▶ _Action item_: What follows is a set of records; give them all back exactly.

Start of Data for the task

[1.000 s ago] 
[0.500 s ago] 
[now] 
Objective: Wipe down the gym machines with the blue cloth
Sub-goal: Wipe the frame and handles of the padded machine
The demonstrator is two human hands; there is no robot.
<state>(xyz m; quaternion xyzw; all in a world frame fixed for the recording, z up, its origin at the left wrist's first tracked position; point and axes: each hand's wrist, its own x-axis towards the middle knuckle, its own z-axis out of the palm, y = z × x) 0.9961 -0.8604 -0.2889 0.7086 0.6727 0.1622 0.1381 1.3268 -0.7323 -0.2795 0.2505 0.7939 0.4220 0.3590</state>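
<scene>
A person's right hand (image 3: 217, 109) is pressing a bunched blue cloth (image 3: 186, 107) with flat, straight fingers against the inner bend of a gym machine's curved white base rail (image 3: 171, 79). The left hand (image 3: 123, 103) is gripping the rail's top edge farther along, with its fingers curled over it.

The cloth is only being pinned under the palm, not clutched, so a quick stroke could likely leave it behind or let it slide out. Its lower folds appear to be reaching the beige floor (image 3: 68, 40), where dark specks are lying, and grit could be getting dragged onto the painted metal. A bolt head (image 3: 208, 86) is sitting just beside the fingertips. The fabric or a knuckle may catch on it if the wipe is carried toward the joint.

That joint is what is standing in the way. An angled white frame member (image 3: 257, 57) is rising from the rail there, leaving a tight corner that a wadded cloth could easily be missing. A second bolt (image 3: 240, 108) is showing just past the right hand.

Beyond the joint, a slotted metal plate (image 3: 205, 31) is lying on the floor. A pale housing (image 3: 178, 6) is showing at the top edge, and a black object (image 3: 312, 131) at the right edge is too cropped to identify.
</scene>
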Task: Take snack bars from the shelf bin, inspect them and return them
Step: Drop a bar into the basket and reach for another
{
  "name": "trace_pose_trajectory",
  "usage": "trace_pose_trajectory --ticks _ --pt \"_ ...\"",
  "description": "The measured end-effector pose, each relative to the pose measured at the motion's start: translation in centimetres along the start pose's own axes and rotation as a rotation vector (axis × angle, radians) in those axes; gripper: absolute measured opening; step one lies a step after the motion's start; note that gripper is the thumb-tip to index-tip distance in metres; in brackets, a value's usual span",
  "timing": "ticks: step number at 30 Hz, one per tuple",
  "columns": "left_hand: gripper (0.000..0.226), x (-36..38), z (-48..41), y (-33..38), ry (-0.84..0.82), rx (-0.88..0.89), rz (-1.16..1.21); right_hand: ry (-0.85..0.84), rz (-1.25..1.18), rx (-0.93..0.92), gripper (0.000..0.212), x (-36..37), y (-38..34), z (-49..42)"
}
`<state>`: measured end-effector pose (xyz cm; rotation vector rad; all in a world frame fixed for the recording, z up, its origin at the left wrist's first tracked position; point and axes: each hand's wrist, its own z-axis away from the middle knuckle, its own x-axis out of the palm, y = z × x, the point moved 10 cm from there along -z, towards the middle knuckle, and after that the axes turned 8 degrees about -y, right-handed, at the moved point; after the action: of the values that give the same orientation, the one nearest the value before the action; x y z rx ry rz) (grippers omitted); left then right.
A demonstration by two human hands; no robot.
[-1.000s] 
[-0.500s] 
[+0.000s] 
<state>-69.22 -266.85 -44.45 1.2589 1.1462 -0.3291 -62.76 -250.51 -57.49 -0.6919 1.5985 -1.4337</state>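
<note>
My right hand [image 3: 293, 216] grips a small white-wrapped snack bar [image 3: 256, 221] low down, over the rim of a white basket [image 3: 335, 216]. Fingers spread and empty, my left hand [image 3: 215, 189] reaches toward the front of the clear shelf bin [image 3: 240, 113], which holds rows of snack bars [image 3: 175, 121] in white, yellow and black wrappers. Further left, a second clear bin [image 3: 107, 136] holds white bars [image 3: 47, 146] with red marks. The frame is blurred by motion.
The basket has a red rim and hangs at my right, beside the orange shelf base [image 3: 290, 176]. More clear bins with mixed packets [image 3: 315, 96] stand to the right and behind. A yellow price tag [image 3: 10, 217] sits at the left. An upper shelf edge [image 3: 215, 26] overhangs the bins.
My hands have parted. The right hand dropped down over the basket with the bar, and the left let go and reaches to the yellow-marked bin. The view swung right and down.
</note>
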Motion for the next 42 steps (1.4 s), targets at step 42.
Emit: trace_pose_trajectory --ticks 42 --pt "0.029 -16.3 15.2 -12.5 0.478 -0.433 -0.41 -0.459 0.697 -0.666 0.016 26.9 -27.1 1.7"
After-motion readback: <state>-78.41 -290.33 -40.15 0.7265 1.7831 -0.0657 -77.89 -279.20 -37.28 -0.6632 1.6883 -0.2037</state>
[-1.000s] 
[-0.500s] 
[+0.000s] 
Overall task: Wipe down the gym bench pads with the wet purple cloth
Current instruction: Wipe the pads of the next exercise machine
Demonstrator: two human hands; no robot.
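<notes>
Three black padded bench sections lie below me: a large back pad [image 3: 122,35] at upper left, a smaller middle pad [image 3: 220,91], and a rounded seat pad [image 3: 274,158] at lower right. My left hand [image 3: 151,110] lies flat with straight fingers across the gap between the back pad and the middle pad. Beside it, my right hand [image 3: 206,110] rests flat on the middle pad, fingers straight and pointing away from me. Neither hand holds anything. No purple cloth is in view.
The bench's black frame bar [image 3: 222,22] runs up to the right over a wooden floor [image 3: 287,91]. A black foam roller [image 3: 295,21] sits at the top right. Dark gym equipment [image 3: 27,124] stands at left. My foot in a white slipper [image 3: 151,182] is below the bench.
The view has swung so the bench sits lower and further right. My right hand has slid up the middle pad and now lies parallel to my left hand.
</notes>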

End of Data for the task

▶ _Response below_:
[1.000 s ago] 
[0.500 s ago] 
[now] 
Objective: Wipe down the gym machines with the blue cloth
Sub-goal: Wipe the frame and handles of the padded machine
The demonstrator is two human hands; there is no robot.
<state>(xyz m; quaternion xyzw; all in a world frame fixed for the recording, z up, its origin at the left wrist's first tracked position; point and axes: each hand's wrist, its own x-axis towards the middle knuckle, its own z-axis out of the palm, y = z × x) 0.9961 -0.8604 -0.2889 0.7086 0.6727 0.1622 0.1381 1.3268 -0.7323 -0.2795 0.2505 0.7939 0.4220 0.3590</state>
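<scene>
A person's right hand (image 3: 217, 109) is pressing a bunched blue cloth (image 3: 186, 107) with flat, straight fingers against the inner bend of a gym machine's curved white base rail (image 3: 171, 79). The left hand (image 3: 123, 103) is gripping the rail's top edge farther along, with its fingers curled over it.

The cloth is only being pinned under the palm, not clutched, so a quick stroke could likely leave it behind or let it slide out. Its lower folds appear to be reaching the beige floor (image 3: 68, 40), where dark specks are lying, and grit could be getting dragged onto the painted metal. A bolt head (image 3: 208, 86) is sitting just beside the fingertips. The fabric or a knuckle may catch on it if the wipe is carried toward the joint.

That joint is what is standing in the way. An angled white frame member (image 3: 257, 57) is rising from the rail there, leaving a tight corner that a wadded cloth could easily be missing. A second bolt (image 3: 240, 108) is showing just past the right hand.

Beyond the joint, a slotted metal plate (image 3: 205, 31) is lying on the floor. A pale housing (image 3: 178, 6) is showing at the top edge, and a black object (image 3: 312, 131) at the right edge is too cropped to identify.
</scene>
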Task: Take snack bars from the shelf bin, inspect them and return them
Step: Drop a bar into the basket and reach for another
{
  "name": "trace_pose_trajectory",
  "usage": "trace_pose_trajectory --ticks _ --pt \"_ ...\"",
  "description": "The measured end-effector pose, each relative to the pose measured at the motion's start: translation in centimetres along the start pose's own axes and rotation as a rotation vector (axis × angle, radians) in those axes; gripper: absolute measured opening; step one lies a step after the motion's start; note that gripper is the thumb-tip to index-tip distance in metres; in brackets, a value's usual span",
  "timing": "ticks: step number at 30 Hz, one per tuple",
  "columns": "left_hand: gripper (0.000..0.226), x (-36..38), z (-48..41), y (-33..38), ry (-0.84..0.82), rx (-0.88..0.89), rz (-1.16..1.21); right_hand: ry (-0.85..0.84), rz (-1.25..1.18), rx (-0.93..0.92), gripper (0.000..0.212), x (-36..37), y (-38..34), z (-49..42)"
}
`<state>`: measured end-effector pose (xyz cm; rotation vector rad; all in a world frame fixed for the recording, z up, its origin at the left wrist's first tracked position; point and axes: each hand's wrist, its own z-axis away from the middle knuckle, its own x-axis out of the palm, y = z × x, the point moved 10 cm from there along -z, towards the middle knuckle, and after that the axes turned 8 degrees about -y, right-handed, at the moved point; after the action: of the values that give the same orientation, the one nearest the value before the action; x y z rx ry rz) (grippers omitted); left then right.
A demonstration by two human hands; no robot.
[-1.000s] 
[-0.500s] 
[+0.000s] 
<state>-69.22 -266.85 -44.45 1.2589 1.1462 -0.3291 -62.76 -250.51 -57.49 -0.6919 1.5985 -1.4337</state>
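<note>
My right hand [image 3: 293, 216] grips a small white-wrapped snack bar [image 3: 256, 221] low down, over the rim of a white basket [image 3: 335, 216]. Fingers spread and empty, my left hand [image 3: 215, 189] reaches toward the front of the clear shelf bin [image 3: 240, 113], which holds rows of snack bars [image 3: 175, 121] in white, yellow and black wrappers. Further left, a second clear bin [image 3: 107, 136] holds white bars [image 3: 47, 146] with red marks. The frame is blurred by motion.
The basket has a red rim and hangs at my right, beside the orange shelf base [image 3: 290, 176]. More clear bins with mixed packets [image 3: 315, 96] stand to the right and behind. A yellow price tag [image 3: 10, 217] sits at the left. An upper shelf edge [image 3: 215, 26] overhangs the bins.
My hands have parted. The right hand dropped down over the basket with the bar, and the left let go and reaches to the yellow-marked bin. The view swung right and down.
</note>
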Motion for the next 42 steps (1.4 s), targets at step 42.
Emit: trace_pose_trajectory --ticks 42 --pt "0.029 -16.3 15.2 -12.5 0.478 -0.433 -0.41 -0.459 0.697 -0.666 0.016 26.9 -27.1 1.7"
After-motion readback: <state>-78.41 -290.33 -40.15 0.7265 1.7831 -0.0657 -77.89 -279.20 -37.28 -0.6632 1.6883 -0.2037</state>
[-1.000s] 
[-0.500s] 
[+0.000s] 
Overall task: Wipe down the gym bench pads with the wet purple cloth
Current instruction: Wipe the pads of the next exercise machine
Demonstrator: two human hands; no robot.
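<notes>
Three black padded bench sections lie below me: a large back pad [image 3: 122,35] at upper left, a smaller middle pad [image 3: 220,91], and a rounded seat pad [image 3: 274,158] at lower right. My left hand [image 3: 151,110] lies flat with straight fingers across the gap between the back pad and the middle pad. Beside it, my right hand [image 3: 206,110] rests flat on the middle pad, fingers straight and pointing away from me. Neither hand holds anything. No purple cloth is in view.
The bench's black frame bar [image 3: 222,22] runs up to the right over a wooden floor [image 3: 287,91]. A black foam roller [image 3: 295,21] sits at the top right. Dark gym equipment [image 3: 27,124] stands at left. My foot in a white slipper [image 3: 151,182] is below the bench.
The view has swung so the bench sits lower and further right. My right hand has slid up the middle pad and now lies parallel to my left hand.
</notes>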

The given output is complete.